I realize in the urban and poorer areas it is much different, however.

Toj

“Where is Everyone?”

Since: Jul 12

Location hidden

#85974 May 22, 2013
Found this from CBS Chicago site from 2012:

"A Chicago Public Schools spokesperson said average pay for teachers, without benefits, is $76,000.

But a Teachers Union attorney said the number provided by CPS doesn’t tell the whole story.

“When you’re looking at compensation, it’s not enough just to look at salary, because Chicago Public Schools teachers have to pay more for their insurance, and they get less of a contribution from the employer for their pension than in other cities,” CTU attorney Robert Bloch said."

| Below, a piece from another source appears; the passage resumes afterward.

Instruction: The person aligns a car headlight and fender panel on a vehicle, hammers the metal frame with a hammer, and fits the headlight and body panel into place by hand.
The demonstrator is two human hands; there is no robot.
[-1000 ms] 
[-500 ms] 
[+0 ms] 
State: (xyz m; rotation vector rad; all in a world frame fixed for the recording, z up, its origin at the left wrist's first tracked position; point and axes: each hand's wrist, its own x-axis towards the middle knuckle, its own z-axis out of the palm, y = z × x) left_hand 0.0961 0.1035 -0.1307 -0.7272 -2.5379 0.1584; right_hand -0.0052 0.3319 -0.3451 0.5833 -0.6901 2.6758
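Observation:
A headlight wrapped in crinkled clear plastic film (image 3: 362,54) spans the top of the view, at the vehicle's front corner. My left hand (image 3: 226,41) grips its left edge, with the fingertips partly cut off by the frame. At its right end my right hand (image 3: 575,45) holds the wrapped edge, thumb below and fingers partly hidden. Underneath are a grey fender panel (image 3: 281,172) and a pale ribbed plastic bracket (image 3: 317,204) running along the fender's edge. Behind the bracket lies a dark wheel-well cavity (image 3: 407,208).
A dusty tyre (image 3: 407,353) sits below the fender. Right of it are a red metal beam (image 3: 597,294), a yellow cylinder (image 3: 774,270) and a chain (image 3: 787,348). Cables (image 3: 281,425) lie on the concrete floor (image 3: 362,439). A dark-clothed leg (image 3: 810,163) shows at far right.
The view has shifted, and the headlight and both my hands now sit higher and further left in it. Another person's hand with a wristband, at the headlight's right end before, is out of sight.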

Not saying they don't deserve the $76,000. I do, however, feel that is a very good basic salary. That would not include extra pay for teaching summer school or coaching sports.

And that would not be the top paid. I believe those who have master's degrees and doctorates get paid more.

“Checks and Balances”

Since: Apr 13

Location hidden

#85975 May 22, 2013
Go Blue Forever wrote:
I hate to sound cold....but part of me, just does'nt have a lot of patience with those that choose to live in Harm's way....With Sandy, if you select to underinsure and live on the beach...Oh Well......and though i feel awful about all the losses, the Oklahoman's aren't the type to ask for alot of assistance...not at all like Katrina or Sandy.....
You are an ass. I know I'm getting personal, but right now I'm taking your comment personally because I still drive past the houses that were not in a flood zone but were destroyed by Sandy every day.

The cost of living is probably much lower in OK, too, and the area is less densely populated (I imagine), so the total $ amount to rebuild is significantly higher for Sandy than for this tornado.